Hand-implementing this protocol is a strange thing for a user to do. ES6 provides lots of in-language support (generators, the generic Array.prototype[@@iterator], Map, Set, etc.) so that you don't have to.


I don't think we really have significant issues, here. These abstract routines are just convenience factoring for uses of interators that occur in the spec.

In particular, the assertions in IterationValue and IterationComplete, for example:
1. Assert: Type(iterResult) is Object.
2. Return the result of Get(iterResult, "value").

are there because Get (and downstream, [[Get]]) require iterResult to be an object. They don't do an internal ToObject. The assertion is essentially saying that somebody upstream must have done that.

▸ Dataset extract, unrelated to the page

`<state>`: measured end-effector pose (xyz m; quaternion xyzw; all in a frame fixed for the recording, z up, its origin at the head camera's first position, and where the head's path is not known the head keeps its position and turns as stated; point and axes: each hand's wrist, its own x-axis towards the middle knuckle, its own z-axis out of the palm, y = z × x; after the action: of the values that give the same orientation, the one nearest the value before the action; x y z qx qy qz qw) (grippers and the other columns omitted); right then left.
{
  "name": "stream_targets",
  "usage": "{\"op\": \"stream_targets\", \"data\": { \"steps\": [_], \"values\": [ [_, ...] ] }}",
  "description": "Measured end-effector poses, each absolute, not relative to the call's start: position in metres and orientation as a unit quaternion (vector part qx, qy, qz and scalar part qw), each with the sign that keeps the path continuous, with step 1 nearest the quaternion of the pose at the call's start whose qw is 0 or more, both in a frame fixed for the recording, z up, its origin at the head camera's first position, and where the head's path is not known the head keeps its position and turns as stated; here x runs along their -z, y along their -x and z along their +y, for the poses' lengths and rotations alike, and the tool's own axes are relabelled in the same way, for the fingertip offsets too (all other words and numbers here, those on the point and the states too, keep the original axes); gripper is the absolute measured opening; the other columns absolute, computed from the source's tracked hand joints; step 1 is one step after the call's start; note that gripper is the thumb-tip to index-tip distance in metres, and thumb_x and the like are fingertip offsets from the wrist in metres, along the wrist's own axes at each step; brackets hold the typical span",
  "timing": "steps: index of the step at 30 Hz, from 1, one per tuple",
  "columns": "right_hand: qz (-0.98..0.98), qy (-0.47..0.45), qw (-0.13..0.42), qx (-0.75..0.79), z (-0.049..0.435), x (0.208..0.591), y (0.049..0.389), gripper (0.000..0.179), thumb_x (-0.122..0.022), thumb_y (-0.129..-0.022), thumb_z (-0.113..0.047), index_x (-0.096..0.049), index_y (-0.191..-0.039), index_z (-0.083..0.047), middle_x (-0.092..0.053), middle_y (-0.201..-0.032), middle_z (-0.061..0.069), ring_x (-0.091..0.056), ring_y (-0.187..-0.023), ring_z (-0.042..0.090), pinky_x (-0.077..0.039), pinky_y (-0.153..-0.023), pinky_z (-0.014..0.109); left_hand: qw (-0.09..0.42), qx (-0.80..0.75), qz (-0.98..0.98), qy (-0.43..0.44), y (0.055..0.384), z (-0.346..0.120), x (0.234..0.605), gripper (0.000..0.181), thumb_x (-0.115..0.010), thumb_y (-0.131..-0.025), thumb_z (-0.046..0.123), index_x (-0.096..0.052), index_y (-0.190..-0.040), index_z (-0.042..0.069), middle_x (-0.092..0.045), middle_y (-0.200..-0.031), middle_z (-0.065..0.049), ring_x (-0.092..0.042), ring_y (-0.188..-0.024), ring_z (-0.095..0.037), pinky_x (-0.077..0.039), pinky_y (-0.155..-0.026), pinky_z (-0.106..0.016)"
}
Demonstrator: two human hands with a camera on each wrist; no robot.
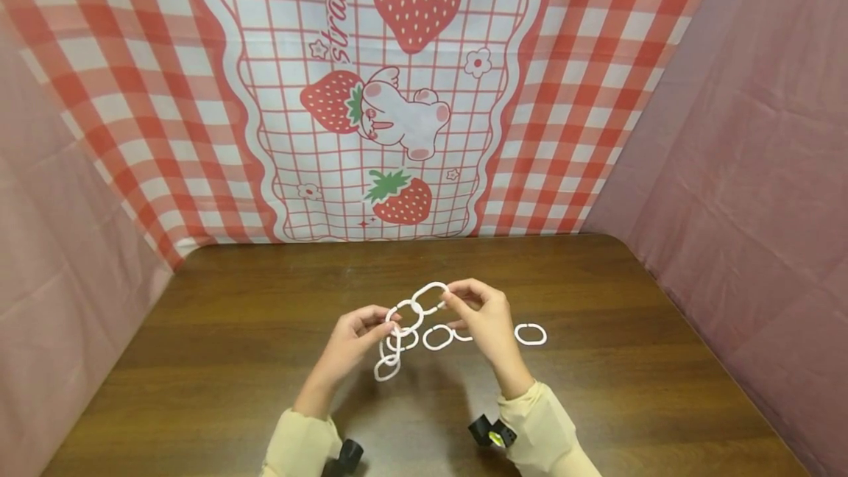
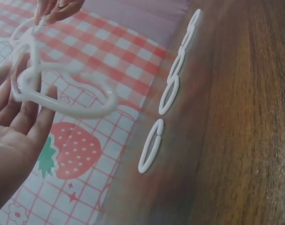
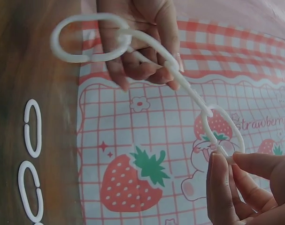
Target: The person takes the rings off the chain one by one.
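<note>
A short chain of white plastic links (image 1: 405,302) is held up between both hands above the table. My left hand (image 1: 351,341) pinches the chain at one of its middle links, between thumb and fingers. Past that grip, a free end link (image 2: 72,109) dangles toward the near side. At the other end, my right hand (image 1: 489,319) pinches the end link (image 3: 236,129) between thumb and fingertips, near its gap. The stretch between the hands runs slightly upward to the right. Part of the left grip is hidden behind the links.
Several loose white links lie in a row on the brown wooden table (image 1: 232,359); the rightmost link (image 1: 531,325) sits apart, right of the right hand. A strawberry-print cloth (image 1: 563,79) hangs behind the table. Pink curtains (image 1: 748,131) flank both sides.
</note>
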<state>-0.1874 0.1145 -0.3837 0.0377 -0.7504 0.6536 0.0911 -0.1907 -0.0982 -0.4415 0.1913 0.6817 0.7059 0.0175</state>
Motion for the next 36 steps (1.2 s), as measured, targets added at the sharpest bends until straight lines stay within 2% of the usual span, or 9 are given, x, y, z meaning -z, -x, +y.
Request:
{"op": "stream_targets", "data": {
  "steps": [3, 5, 10, 15, 21, 24, 30, 36],
  "values": [
    [-0.744, -0.035, 0.081, -0.663, 0.116, 0.386, 0.188, 0.016, -0.066, -0.087, 0.004, -0.064, -0.099, 0.013, -0.070, -0.082, 0.020, -0.066, -0.067, 0.003, -0.060, -0.056, 0.031, 0.008, -0.724, 0.666, -0.179, 0.192, -0.099, 0.440, 0.028, -0.057, -0.092, -0.005, -0.051, -0.108, -0.026, -0.069, -0.086, 0.017, -0.063, -0.076, 0.002, -0.055, -0.074, -0.015],
    [-0.741, -0.032, 0.071, -0.667, 0.116, 0.389, 0.189, 0.017, -0.066, -0.086, 0.004, -0.064, -0.102, 0.012, -0.070, -0.083, 0.019, -0.067, -0.068, 0.006, -0.060, -0.056, 0.030, 0.003, -0.731, 0.660, -0.174, 0.192, -0.098, 0.440, 0.027, -0.055, -0.092, -0.006, -0.050, -0.107, -0.028, -0.068, -0.083, 0.020, -0.062, -0.072, 0.001, -0.054, -0.071, -0.014],
    [-0.740, -0.028, 0.059, -0.669, 0.119, 0.394, 0.190, 0.019, -0.067, -0.085, 0.005, -0.065, -0.104, 0.011, -0.070, -0.085, 0.021, -0.068, -0.070, 0.011, -0.060, -0.058, 0.031, 0.005, -0.732, 0.662, -0.159, 0.190, -0.097, 0.436, 0.027, -0.055, -0.093, -0.004, -0.051, -0.107, -0.027, -0.068, -0.080, 0.018, -0.060, -0.066, 0.000, -0.055, -0.066, -0.016],
    [-0.737, -0.030, 0.043, -0.674, 0.120, 0.397, 0.192, 0.019, -0.068, -0.084, 0.005, -0.064, -0.101, 0.014, -0.072, -0.086, 0.021, -0.068, -0.069, 0.008, -0.061, -0.060, 0.029, 0.011, -0.715, 0.687, -0.130, 0.188, -0.094, 0.431, 0.026, -0.057, -0.094, -0.001, -0.057, -0.105, -0.024, -0.067, -0.077, 0.016, -0.059, -0.064, -0.002, -0.056, -0.065, -0.020],
    [-0.725, -0.047, 0.009, -0.687, 0.119, 0.400, 0.192, 0.025, -0.066, -0.085, 0.007, -0.059, -0.105, 0.020, -0.072, -0.091, 0.024, -0.070, -0.072, 0.010, -0.060, -0.070, 0.046, 0.016, -0.696, 0.708, -0.118, 0.188, -0.089, 0.430, 0.023, -0.059, -0.093, 0.002, -0.062, -0.103, -0.018, -0.063, -0.071, 0.010, -0.059, -0.064, -0.004, -0.055, -0.061, -0.020],
    [-0.721, -0.053, -0.001, -0.691, 0.117, 0.401, 0.192, 0.027, -0.065, -0.086, 0.008, -0.057, -0.107, 0.022, -0.072, -0.092, 0.026, -0.070, -0.073, 0.011, -0.059, -0.072, 0.050, 0.008, -0.689, 0.712, -0.134, 0.187, -0.088, 0.431, 0.024, -0.060, -0.093, 0.005, -0.064, -0.102, -0.017, -0.063, -0.071, 0.008, -0.059, -0.063, -0.003, -0.055, -0.060, -0.020],
    [-0.714, -0.038, -0.024, -0.699, 0.114, 0.402, 0.191, 0.027, -0.065, -0.086, 0.007, -0.058, -0.108, 0.021, -0.073, -0.092, 0.020, -0.069, -0.072, 0.009, -0.062, -0.067, 0.036, -0.019, -0.692, 0.697, -0.186, 0.186, -0.088, 0.434, 0.028, -0.063, -0.094, 0.014, -0.065, -0.097, -0.014, -0.064, -0.070, 0.008, -0.059, -0.061, -0.001, -0.054, -0.055, -0.022],
    [-0.707, -0.035, -0.030, -0.706, 0.111, 0.401, 0.190, 0.029, -0.065, -0.085, 0.007, -0.059, -0.109, 0.021, -0.073, -0.085, 0.009, -0.067, -0.071, 0.008, -0.061, -0.064, 0.032, 0.018, -0.686, 0.711, -0.155, 0.186, -0.087, 0.432, 0.025, -0.059, -0.095, 0.005, -0.063, -0.102, -0.018, -0.064, -0.071, 0.006, -0.059, -0.062, -0.001, -0.055, -0.059, -0.021]
  ]
}}
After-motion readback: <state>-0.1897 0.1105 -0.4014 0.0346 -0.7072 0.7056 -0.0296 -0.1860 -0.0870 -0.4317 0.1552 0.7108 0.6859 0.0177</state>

The type object check in IteratorNext is supplying that upstream guarantee. In the spec., every use of IterationValue and IterationComplete is passed a value that has been checked for objectness by IteratorNext. If guarantees the required precondition of [[Get]]


(In reply to comment #1)
> In my opinion ToObject() does not make sense, because treating primitive
> wrappers as ItrResult objects rather hides user errors then helps anyone.

I agree with comment 1, particularly this part of it. If a generator can yield a boolean/number/string primitive value (but only those -- if ToObject were used it'd throw a TypeError for null/undefined), and primitives are permitted as generator return values, then a ToObject will just box the thing up, and <box>.done will very likely be falsy and *silently* end iteration. Much better, instead, to simply throw when a primitive is encountered, to report the error earlier.

I think the Type() != Object then throw behavior is correct and desirable.


I think things are just fine the way they are..

An object heck has to be done somewhere because we do Get's on the value.

And as I said in Comment #5 these these abstract operations are just orchestration the use of Iterators by the actual language. Nobody hand implements these or are constrained by them in their hand use of iterators.